#### [Task item]
Return the listing below unchanged, but without pictures.

#### [Collected material]
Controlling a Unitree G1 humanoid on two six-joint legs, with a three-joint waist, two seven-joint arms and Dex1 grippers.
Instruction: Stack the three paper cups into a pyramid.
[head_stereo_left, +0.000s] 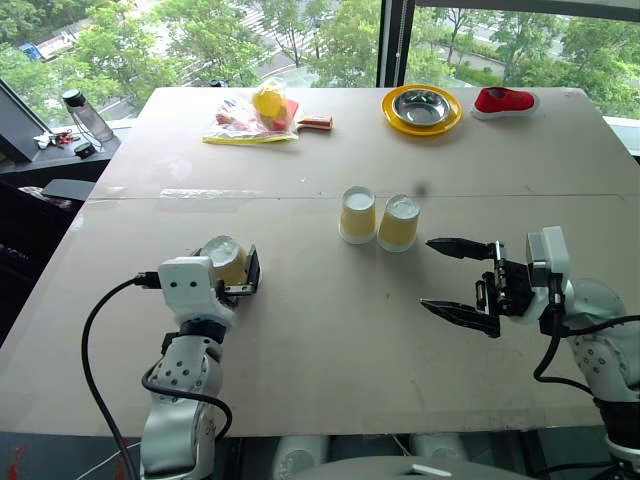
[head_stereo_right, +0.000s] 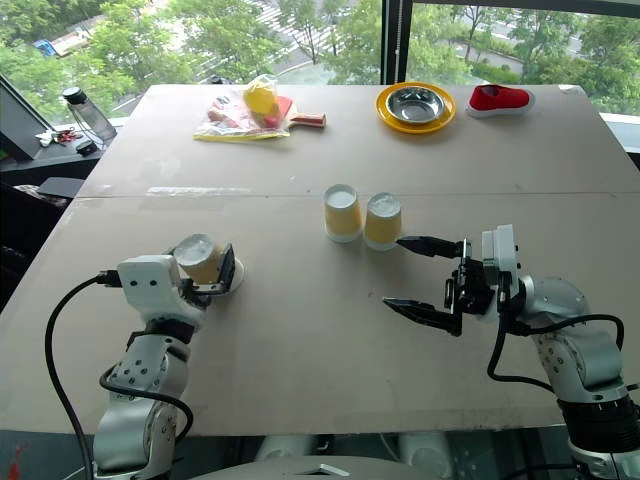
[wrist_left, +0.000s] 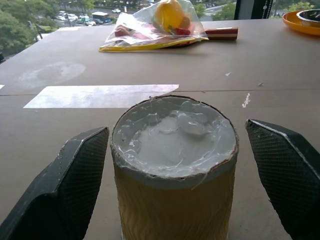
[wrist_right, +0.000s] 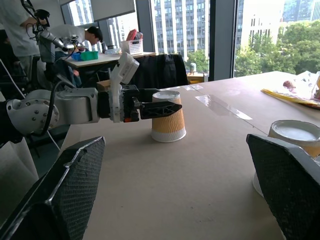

#### [Response for this exercise]
Controlling a Unitree G1 humanoid on two six-joint legs, with a three-joint waist, two seven-joint arms and Dex1 grippers.
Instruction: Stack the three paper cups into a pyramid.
[head_stereo_left, +0.000s] 
[head_stereo_right, +0.000s] 
[wrist_left, +0.000s] 
[wrist_right, +0.000s] 

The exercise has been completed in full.